Only the lines from the opening of the material through the one containing "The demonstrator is" should be reproduced, each exactly as it stands.

****

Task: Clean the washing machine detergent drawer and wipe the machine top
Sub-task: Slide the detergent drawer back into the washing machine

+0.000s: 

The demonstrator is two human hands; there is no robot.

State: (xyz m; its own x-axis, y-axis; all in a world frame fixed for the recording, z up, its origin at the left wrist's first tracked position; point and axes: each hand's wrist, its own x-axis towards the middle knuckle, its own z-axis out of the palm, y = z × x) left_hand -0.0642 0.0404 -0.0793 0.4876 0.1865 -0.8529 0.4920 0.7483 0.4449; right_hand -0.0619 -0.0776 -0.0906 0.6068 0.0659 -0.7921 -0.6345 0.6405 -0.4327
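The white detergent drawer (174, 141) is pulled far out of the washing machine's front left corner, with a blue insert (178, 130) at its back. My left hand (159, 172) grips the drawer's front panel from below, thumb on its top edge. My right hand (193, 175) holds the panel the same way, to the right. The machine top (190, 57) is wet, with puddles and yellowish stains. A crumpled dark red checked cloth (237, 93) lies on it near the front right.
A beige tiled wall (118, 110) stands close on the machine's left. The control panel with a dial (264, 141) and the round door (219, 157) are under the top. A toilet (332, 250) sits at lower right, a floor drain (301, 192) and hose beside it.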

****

■ EXERCISE ANSWER
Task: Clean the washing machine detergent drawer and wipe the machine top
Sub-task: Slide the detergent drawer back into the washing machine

+0.000s: 

The demonstrator is two human hands; there is no robot.

The exercise has been answered in full.